Farmers demand protective tariffs
Farmers from several countries, including Switzerland, have called for certain import and export barriers to be maintained in a bid to protect the agriculture sector.
They handed in a petition at the World Trade Organization (WTO) in Geneva in protest at global trade-liberalisation talks.
The group of 500 farmers’ representatives included a delegation from Norway which had marched more than 2,000km from Scandinavia.
The protesters called on the WTO on Tuesday to recognise the right of every country to shield agricultural production from global competition.
They said every country should be allowed to define a list of produce for which customs duties could be maintained.
Hansjörg Walter, the president of Switzerland’s main farmers’ association, warned that further steps towards liberalisation would jeopardise the existence of farmers.
He said it was wrong to focus on the agricultural sector since it made ten per cent of global trade.

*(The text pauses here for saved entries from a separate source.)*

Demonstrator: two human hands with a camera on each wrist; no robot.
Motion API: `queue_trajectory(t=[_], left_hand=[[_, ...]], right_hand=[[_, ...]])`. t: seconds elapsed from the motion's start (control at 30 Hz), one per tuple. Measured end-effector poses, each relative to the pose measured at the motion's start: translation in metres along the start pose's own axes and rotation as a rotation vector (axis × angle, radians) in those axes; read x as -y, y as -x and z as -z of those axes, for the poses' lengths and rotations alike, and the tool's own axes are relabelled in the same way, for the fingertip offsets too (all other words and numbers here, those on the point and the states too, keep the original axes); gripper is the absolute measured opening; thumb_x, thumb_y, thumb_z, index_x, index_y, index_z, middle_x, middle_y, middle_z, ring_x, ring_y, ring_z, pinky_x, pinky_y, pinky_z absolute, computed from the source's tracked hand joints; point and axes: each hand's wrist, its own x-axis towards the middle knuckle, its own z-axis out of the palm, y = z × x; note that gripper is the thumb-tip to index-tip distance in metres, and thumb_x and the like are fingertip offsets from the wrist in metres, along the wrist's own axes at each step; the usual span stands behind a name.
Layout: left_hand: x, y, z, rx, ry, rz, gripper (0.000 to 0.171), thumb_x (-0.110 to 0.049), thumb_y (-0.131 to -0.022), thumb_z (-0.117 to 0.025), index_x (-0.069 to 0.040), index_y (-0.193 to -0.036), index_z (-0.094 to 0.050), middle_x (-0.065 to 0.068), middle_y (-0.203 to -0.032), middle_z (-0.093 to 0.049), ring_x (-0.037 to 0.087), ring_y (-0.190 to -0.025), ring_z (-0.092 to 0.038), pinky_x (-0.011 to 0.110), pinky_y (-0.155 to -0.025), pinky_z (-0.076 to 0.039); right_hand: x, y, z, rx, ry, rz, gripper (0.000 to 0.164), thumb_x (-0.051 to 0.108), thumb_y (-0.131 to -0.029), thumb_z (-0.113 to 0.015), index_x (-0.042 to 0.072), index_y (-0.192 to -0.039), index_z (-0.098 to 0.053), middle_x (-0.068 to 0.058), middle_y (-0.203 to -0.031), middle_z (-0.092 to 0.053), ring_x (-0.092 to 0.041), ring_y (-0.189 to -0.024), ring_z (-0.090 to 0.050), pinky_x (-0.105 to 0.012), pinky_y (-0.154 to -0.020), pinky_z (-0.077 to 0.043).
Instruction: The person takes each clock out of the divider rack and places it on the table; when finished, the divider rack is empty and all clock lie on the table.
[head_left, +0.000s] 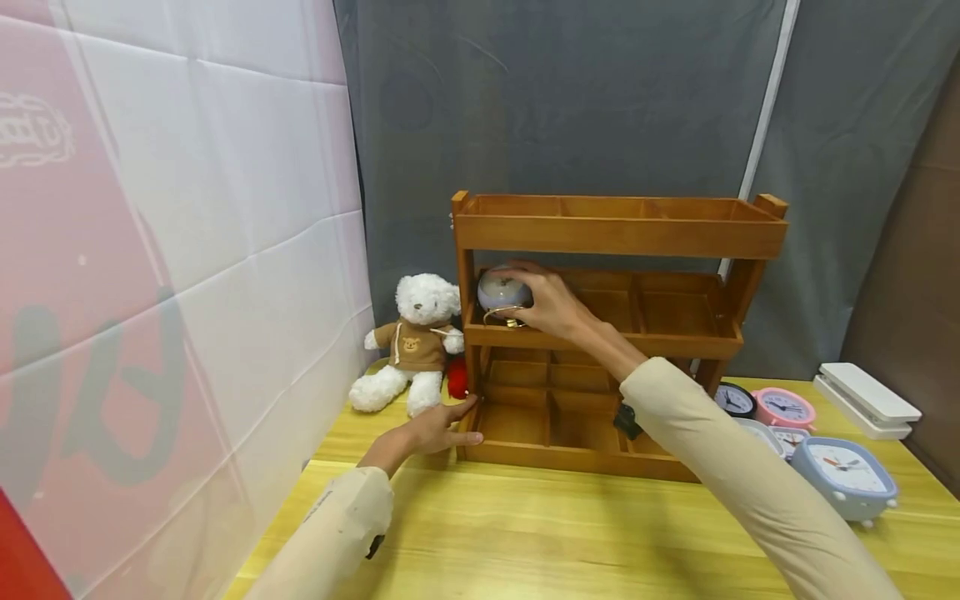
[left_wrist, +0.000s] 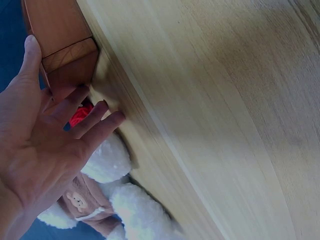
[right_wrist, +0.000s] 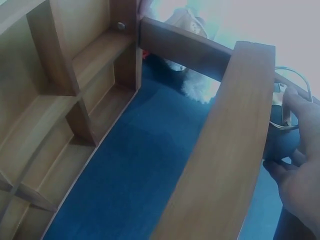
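Note:
In the head view my right hand grips a round, pale lavender alarm clock with a thin gold wire handle. The clock is tipped back, its face turned upward, in the left compartment of the middle tier of a brown wooden shelf. The right wrist view shows the fingers round the clock, partly hidden by a shelf board. My left hand is at the shelf's lower left corner, fingers extended and thumb apart. In the left wrist view that hand holds nothing.
A white plush bear in a brown hoodie sits left of the shelf, near a red fuzzy thing. At right on the wooden table are a blue clock, a pink clock, a black clock and a white flat object.

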Motion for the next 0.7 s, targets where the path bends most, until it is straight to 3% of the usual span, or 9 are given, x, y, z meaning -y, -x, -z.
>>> queue_trajectory(t=[0.27, 0.7], left_hand=[[0.0035, 0.0014, -0.001, 0.006, 0.008, 0.022, 0.082, -0.042, -0.101, -0.068, -0.003, -0.163, -0.03, 0.026, -0.155, -0.046, 0.04, -0.138, -0.051, 0.052, -0.114, -0.042], [0.0004, 0.0013, 0.0005, 0.008, 0.018, 0.016, 0.082, -0.041, -0.101, -0.068, -0.004, -0.163, -0.03, 0.026, -0.155, -0.046, 0.04, -0.139, -0.051, 0.052, -0.114, -0.041]], right_hand=[[-0.0004, 0.0033, -0.0031, -0.023, 0.005, -0.026, 0.063, 0.014, -0.086, -0.087, 0.008, -0.144, -0.062, -0.016, -0.15, -0.054, -0.034, -0.123, -0.062, -0.048, -0.098, -0.054], [-0.0001, 0.0004, 0.0018, 0.086, 0.057, -0.114, 0.069, 0.018, -0.089, -0.085, 0.004, -0.15, -0.055, -0.021, -0.151, -0.05, -0.038, -0.129, -0.057, -0.05, -0.103, -0.051]])
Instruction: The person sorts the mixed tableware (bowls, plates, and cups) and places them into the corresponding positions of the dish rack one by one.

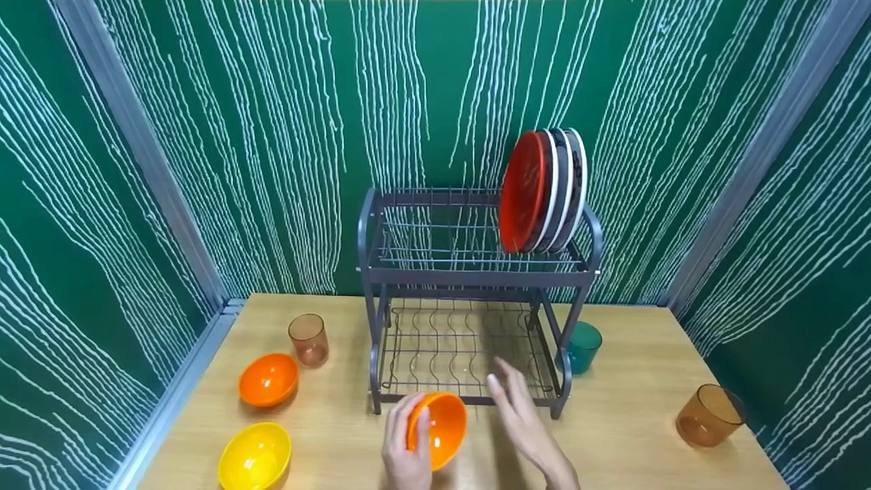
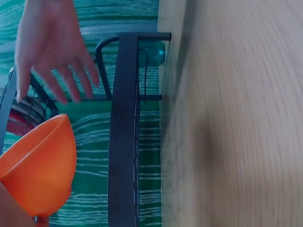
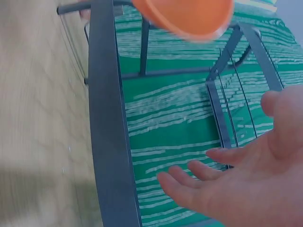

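My left hand (image 1: 407, 446) grips an orange bowl (image 1: 448, 430) by its left side, thumb at the rim, with the bowl tipped so its inside faces right. In the left wrist view the same bowl (image 2: 45, 165) appears from outside, raised above the table. To its right my right hand (image 1: 525, 425) holds nothing, its fingers extended toward the lower shelf of the dish rack (image 1: 476, 278). Seen from the right wrist, that hand (image 3: 246, 184) has its fingers spread and slightly bent, apart from the bowl (image 3: 189, 14).
Several plates (image 1: 524, 194) stand upright at the upper shelf's right end. Left of the rack are a brownish cup (image 1: 308, 340), another orange bowl (image 1: 268, 380) and a yellow bowl (image 1: 255, 456). A green cup (image 1: 584, 347) and an amber cup (image 1: 708, 416) stand to the right.
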Demonstrator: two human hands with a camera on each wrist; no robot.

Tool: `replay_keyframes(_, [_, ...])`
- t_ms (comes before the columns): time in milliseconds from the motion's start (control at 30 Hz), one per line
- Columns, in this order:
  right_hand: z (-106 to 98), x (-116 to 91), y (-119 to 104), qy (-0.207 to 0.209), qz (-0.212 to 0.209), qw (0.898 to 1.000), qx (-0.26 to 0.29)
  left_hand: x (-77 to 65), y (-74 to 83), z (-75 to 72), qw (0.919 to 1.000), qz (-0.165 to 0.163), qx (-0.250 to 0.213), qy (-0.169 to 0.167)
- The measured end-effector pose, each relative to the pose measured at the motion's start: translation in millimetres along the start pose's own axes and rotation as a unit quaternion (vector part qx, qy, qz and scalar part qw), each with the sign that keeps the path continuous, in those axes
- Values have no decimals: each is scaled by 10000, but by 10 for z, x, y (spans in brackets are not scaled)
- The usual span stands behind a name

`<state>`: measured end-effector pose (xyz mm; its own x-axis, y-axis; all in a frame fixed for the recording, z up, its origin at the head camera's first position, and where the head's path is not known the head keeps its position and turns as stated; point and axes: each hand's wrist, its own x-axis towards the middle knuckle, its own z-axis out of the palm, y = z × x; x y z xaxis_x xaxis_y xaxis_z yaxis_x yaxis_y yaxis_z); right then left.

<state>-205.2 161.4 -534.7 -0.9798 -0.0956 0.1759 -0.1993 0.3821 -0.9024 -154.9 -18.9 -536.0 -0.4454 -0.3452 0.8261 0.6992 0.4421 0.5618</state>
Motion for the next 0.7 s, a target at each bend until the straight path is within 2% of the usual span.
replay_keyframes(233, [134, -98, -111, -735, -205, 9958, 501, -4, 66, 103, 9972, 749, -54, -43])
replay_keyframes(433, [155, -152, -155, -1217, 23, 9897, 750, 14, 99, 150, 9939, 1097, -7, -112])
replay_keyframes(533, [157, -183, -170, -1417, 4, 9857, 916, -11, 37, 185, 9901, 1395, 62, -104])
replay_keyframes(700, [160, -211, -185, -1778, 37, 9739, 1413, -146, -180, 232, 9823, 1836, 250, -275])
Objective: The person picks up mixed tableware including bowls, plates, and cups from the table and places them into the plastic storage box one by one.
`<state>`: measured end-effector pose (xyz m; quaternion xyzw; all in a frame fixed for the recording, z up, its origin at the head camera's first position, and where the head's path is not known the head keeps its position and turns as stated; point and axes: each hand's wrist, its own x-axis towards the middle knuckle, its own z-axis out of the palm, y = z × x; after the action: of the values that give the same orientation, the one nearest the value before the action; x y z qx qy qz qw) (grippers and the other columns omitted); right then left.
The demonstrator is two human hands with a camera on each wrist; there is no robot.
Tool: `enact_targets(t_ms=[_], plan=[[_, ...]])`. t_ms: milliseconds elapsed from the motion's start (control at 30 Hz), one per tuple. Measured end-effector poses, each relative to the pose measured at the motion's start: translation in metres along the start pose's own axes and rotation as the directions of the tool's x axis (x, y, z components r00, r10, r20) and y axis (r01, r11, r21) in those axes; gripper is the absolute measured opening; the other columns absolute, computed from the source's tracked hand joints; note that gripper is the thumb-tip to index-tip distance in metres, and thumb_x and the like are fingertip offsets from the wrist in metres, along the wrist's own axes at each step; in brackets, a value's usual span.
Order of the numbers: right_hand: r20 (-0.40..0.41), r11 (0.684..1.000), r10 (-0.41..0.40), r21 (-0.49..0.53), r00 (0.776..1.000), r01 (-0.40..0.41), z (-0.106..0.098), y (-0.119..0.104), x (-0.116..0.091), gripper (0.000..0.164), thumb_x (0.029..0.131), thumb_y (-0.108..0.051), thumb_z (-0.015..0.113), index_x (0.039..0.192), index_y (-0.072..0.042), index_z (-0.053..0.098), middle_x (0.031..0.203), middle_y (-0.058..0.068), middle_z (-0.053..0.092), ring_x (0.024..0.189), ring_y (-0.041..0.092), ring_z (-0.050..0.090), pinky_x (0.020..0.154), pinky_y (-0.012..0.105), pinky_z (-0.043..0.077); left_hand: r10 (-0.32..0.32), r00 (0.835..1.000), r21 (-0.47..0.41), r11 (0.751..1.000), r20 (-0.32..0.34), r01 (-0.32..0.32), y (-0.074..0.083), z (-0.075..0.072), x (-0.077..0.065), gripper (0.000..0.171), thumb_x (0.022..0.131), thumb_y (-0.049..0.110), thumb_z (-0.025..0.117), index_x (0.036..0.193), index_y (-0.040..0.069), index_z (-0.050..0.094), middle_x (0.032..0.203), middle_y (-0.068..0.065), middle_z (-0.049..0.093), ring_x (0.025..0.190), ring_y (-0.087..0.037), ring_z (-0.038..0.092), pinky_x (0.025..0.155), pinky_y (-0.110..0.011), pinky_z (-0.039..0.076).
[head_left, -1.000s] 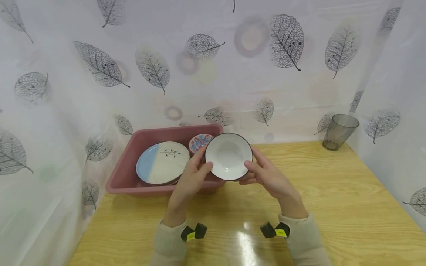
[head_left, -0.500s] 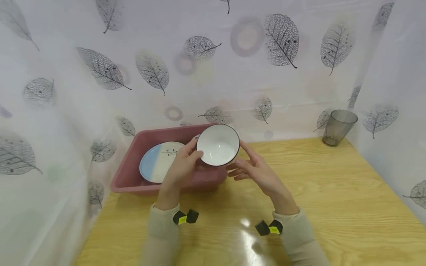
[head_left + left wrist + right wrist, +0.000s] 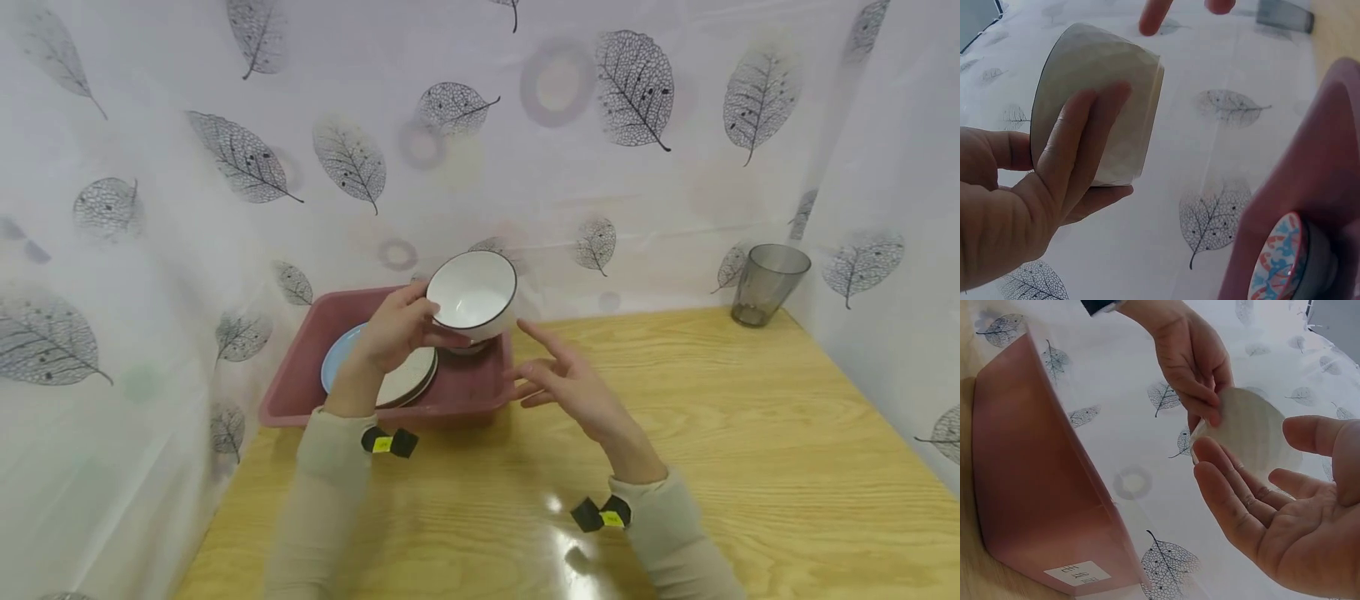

The resolution was supported by Japan, South Korea, Nicaragua, Norway, Iceland and Switzerland.
NGO pressure
Ahead of planned trade talks at the WTO headquarters on Wednesday, representatives from around 60 international non-governmental organisations, social movements and trade unions have gathered in Geneva.
Going under the name of the Geneva People’s Alliance, the group includes organisations such as the Berne Declaration, attac, Friends of the Earth, War on Want, Oxfam and the Swiss Coalition of Development Organisations. Their aim is to monitor the negotiations and debate current trade policies.
Campaigners fear that mounting pressure on WTO negotiators to break the deadlock means that decisions will be taken in “an even more opaque and undemocratic fashion” than the past.
“Last year we noticed that meetings of the WTO’s General Council were not followed closely by the media or civil society,” Alessandro Pelizzari, spokesman for attac Switzerland, told swissinfo. “This time we will be watching closely and we will be ready to intervene if necessary.”
The protests come as WTO member states try to unblock the stalled Doha Round of trade liberalisation negotiations.
swissinfo with agencies
The current round of trade talks was launched in Doha, Qatar, in 2001 and should have been concluded in 2004.
But negotiations stalled after the failure of a ministerial conference in Cancún, Mexico, in 2003.
The next ministerial conference is due to take place in Hong Kong in December.